Some of you truly do wish to improve achievement for low-income students. If so, honor the teachers that we have now while advocating for higher standards for all teachers. Until our country values the teaching of children, don’t expect to see much improvement. As with the physician in Middlemarch, only the most dedicated people opt for a career in teaching, especially in today’s environment. Show these people gratitude and hopefully they’ll encourage their high-scoring students, friends and relatives to join the most noble of all professions.
The absolute worst thing anyone can do for American education is to denigrate the people who provide it. Please consider this before you suggest how “dumb” our teachers are.
More on the CREDO joke:
http://jerseyjazzman.blogspot.com/2012/11/nj-charter-report-does-not-compare-peer.html
This is very important to understand as this is the operational methods of Mr. Rotherham and his comrades in the Professional Education Reform Movement.
Another example is here:
http://edushyster.com/?p=1263#more-1263
Mary McCarthy famously said of Lillian Hellman- “Every word she writes is a lie, including and and the.”
And the same can be same of the educational reformers.
Linda,
No one said anything like that. And in practice, more than 4 in 5 takers pass the Praxis I, which an Education Trust analysis described like this:
“Praxis I addresses only reading, writing and mathematics. None of these sections exceeded high school level, and at least two-thirds of the mathematics items were judged to be middle school. An analysis comparing the distribution of Praxis I math items to the 1996 National Assessment for Education Progress (NAEP) for mathematics (see chart below) seems to indicate that NAEP emphasizes a better balance of mathematics, even at the eighth grade level, than does Praxis I.”
In an environment where in some states students are denied regular diplomas, or diplomas at all, if they can’t pass an exit exam, standards like that are troubling (and at odds with how higher performing nations approach the issue).
More generally, the U.S. does not actually have a teacher shortage outside of certain subjects (spec ed, science, languages, for instance, and certain geographies) and produces more teachers in certain subjects than schools need. Still, one could argue standards like the one described above contribute to to making teaching an unattractive career option for some professionals.
I did not say we have a teacher shortage at this time. Obviously we do not. What I said is that during good economic times we often had a teaching shortage, especially in urban districts. I believe another shortage is on the horizon, especially when the baby boomers are all retired and the economy improves. There are no more captive women waiting in the wings to take these jobs.

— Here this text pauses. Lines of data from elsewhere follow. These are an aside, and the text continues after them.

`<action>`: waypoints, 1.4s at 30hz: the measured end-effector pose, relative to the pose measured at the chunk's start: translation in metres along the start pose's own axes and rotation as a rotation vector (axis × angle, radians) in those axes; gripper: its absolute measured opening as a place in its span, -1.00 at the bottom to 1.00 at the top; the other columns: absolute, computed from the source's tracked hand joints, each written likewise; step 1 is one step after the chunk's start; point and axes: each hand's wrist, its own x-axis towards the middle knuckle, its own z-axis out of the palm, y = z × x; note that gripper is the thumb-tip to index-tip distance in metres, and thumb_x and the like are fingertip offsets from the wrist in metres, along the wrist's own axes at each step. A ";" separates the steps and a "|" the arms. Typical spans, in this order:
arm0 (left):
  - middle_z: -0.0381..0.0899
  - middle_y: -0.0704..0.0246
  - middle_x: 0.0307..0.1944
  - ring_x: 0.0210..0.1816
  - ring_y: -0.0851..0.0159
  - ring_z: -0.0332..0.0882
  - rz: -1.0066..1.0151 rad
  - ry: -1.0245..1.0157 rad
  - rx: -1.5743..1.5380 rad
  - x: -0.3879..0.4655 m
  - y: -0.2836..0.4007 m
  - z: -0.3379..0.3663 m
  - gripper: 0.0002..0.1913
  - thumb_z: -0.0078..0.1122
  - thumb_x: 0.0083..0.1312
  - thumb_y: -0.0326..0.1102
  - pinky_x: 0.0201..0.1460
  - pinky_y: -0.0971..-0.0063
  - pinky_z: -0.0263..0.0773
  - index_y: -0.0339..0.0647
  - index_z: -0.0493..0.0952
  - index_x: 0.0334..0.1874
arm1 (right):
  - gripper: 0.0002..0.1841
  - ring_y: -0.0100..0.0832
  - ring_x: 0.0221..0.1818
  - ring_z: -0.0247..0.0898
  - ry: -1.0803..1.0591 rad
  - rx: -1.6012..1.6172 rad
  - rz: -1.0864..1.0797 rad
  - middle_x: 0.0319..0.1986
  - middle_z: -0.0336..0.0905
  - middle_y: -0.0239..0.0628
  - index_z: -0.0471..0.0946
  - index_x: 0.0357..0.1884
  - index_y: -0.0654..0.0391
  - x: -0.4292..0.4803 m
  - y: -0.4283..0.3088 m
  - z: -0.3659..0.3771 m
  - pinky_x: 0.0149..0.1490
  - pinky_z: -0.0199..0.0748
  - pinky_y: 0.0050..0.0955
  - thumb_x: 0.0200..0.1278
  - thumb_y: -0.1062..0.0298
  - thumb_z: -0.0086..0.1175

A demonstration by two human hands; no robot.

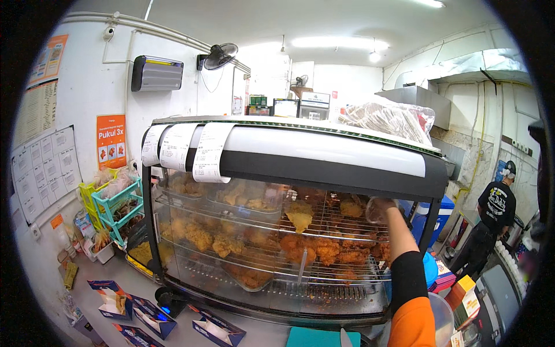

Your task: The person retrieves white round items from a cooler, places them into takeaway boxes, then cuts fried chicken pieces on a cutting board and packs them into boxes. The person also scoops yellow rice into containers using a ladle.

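Observation:
My right hand (380, 210), in a clear plastic glove, reaches through the open right side of a heated display cabinet (321, 162). It is at the level of the upper wire rack (323, 225), close to a piece of fried chicken (352, 208). The fingers are blurred, so whether they hold anything is unclear. Another fried piece (300, 215) lies further left on that rack. Darker fried chicken (327, 250) fills the rack below, with paler pieces (227, 245) behind the glass at left. My left hand is out of view.
Several open printed cartons (151, 316) stand on the steel counter (264, 327). A knife (345, 338) lies on a teal cutting board (310, 338). Paper slips (212, 152) hang from the cabinet's top. Another person (494, 212) stands at right. Teal baskets (119, 208) are at left.

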 end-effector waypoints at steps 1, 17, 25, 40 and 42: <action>0.50 0.19 -0.30 -0.10 0.03 0.42 0.016 0.060 -0.051 0.001 0.002 -0.002 -0.81 0.13 -0.07 -0.29 -0.04 0.12 0.33 -0.23 0.52 -0.44 | -0.38 -0.12 0.34 0.06 -0.020 -0.034 -0.001 0.30 0.14 -0.11 0.26 0.30 0.01 0.000 0.011 -0.001 0.34 0.09 -0.19 0.29 -0.13 -0.22; 0.50 0.00 -0.06 0.02 -0.13 0.42 -0.103 -0.014 -0.302 0.000 0.010 -0.018 -0.77 0.04 0.08 -0.42 0.13 0.12 0.33 -0.31 0.51 -0.22 | -0.24 -0.11 0.42 -0.12 -0.064 -0.238 -0.225 0.41 -0.08 -0.17 0.06 0.41 -0.02 -0.014 0.022 0.000 0.39 -0.05 -0.19 0.25 -0.24 -0.22; 0.51 0.01 -0.08 0.01 -0.10 0.41 -0.242 -0.059 -0.325 -0.007 0.023 -0.029 -0.73 0.07 0.13 -0.36 0.11 0.13 0.30 -0.34 0.51 -0.15 | -0.32 -0.13 0.40 -0.08 -0.057 -0.014 -0.089 0.38 -0.01 -0.11 0.09 0.39 0.00 0.021 0.007 0.037 0.39 -0.04 -0.14 0.29 -0.13 -0.23; 0.50 0.13 -0.28 -0.20 -0.07 0.45 -0.156 0.125 -0.386 0.005 0.045 -0.059 -0.89 0.14 0.12 -0.40 -0.13 0.18 0.39 -0.25 0.48 -0.33 | -0.46 -0.05 0.02 0.41 0.089 -0.170 -0.524 0.02 0.43 0.00 0.32 0.19 0.11 -0.097 0.014 -0.047 0.12 0.37 -0.15 0.14 0.22 0.06; 0.51 0.12 -0.26 -0.18 -0.06 0.46 -0.323 -0.027 -0.367 0.002 0.048 -0.062 -0.86 0.15 0.15 -0.39 -0.10 0.21 0.40 -0.26 0.50 -0.27 | -0.49 -0.09 -0.14 0.48 0.329 0.014 -0.671 -0.16 0.51 -0.07 0.40 0.07 0.12 -0.141 0.015 -0.067 -0.04 0.47 -0.19 0.00 0.28 0.18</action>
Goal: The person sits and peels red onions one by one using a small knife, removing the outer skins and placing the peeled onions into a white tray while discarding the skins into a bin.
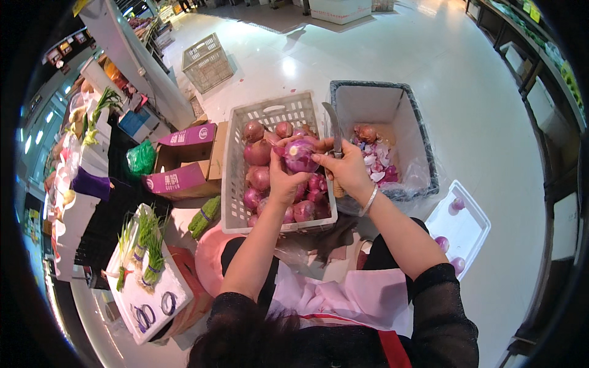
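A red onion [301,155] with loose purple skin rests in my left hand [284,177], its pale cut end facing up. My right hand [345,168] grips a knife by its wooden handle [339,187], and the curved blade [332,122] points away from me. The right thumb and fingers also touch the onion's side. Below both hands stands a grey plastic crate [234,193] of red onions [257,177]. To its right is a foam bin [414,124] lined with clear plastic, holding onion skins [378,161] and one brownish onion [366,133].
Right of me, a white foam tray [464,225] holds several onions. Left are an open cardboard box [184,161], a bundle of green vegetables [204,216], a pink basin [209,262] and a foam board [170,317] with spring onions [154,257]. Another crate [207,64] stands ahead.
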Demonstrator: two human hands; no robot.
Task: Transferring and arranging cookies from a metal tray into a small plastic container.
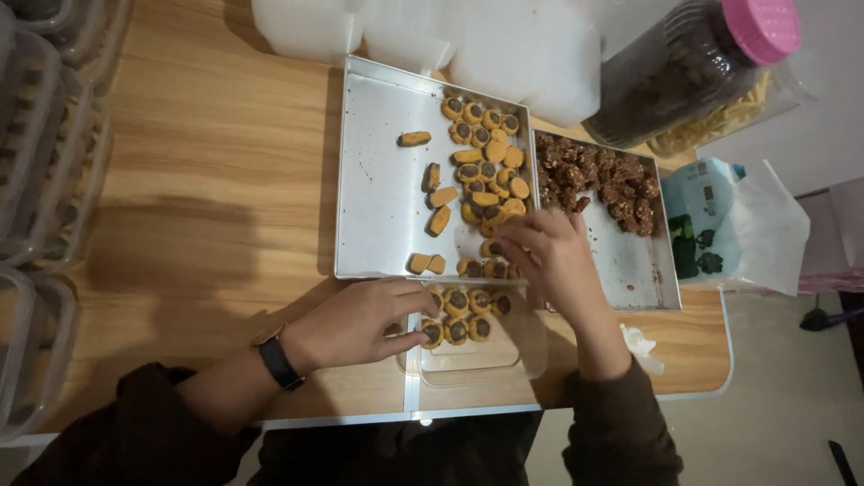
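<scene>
The left hand point(360, 322), with a dark watch at the wrist, rested on the near edge of the wooden counter point(216, 216), thumb and forefinger closed on one round orange biscuit with a dark centre point(433, 333) at the left end of the clear shallow plastic container point(477, 346). The right hand point(551, 256) hovered over the near right corner of the large rectangular metal tray point(382, 189), fingers curled downward toward the biscuits lying there; whether it pinched one could not be determined, as the fingertips hid the contact.

Two rows of biscuits lay in the far half of the container; the near half was bare. The remaining biscuits were heaped along the right side of the large tray, with a few strays to the left. A second metal tray point(643, 270) of dark brown clusters sat just to the right, touching the first. A dark-filled jar with a pink lid point(693, 63) lay tilted at the far right.

Risks: the container sat at the near counter edge, so a push from either hand could slide it off. The right forearm crossed above it and could disturb the rows. Excess pinch force could crumble a biscuit.
</scene>
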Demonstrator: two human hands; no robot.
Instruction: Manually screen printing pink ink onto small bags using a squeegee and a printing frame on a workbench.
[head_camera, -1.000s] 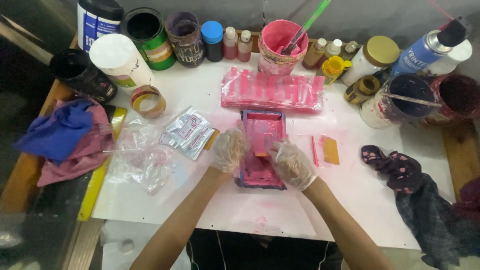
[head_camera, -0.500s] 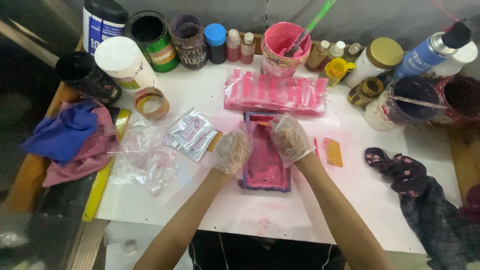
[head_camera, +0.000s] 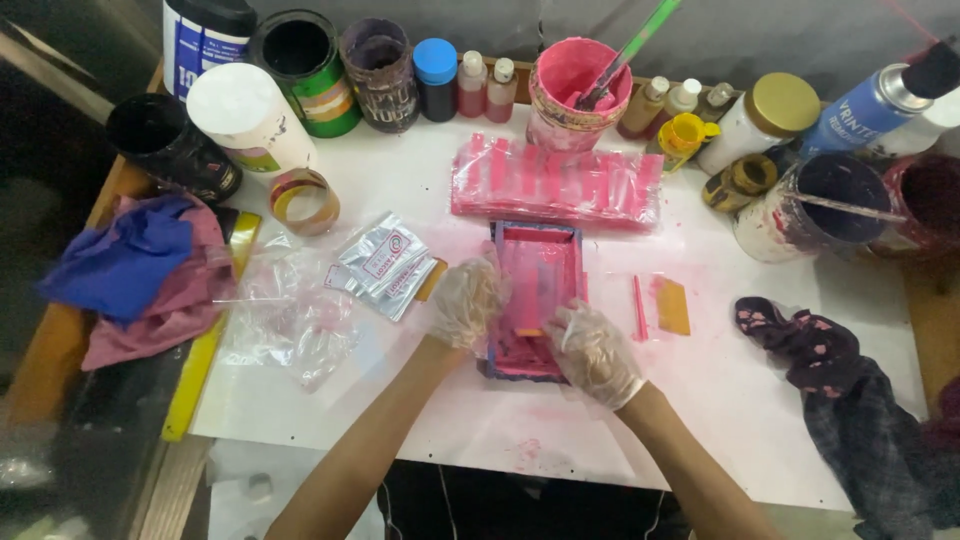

What I am saying is the biggest barrier to teacher quality is likely to be the disregard many people in our society have the schoolteachers. This blog seems to celebrate every loss for teachers and every stain on their reputations. This can only hurt the profession and the children it serves. For each entry you might ask yourself, “Will my words help to make teaching a more attractive career or will they reinforce the low opinion some citizens already have for our teachers?”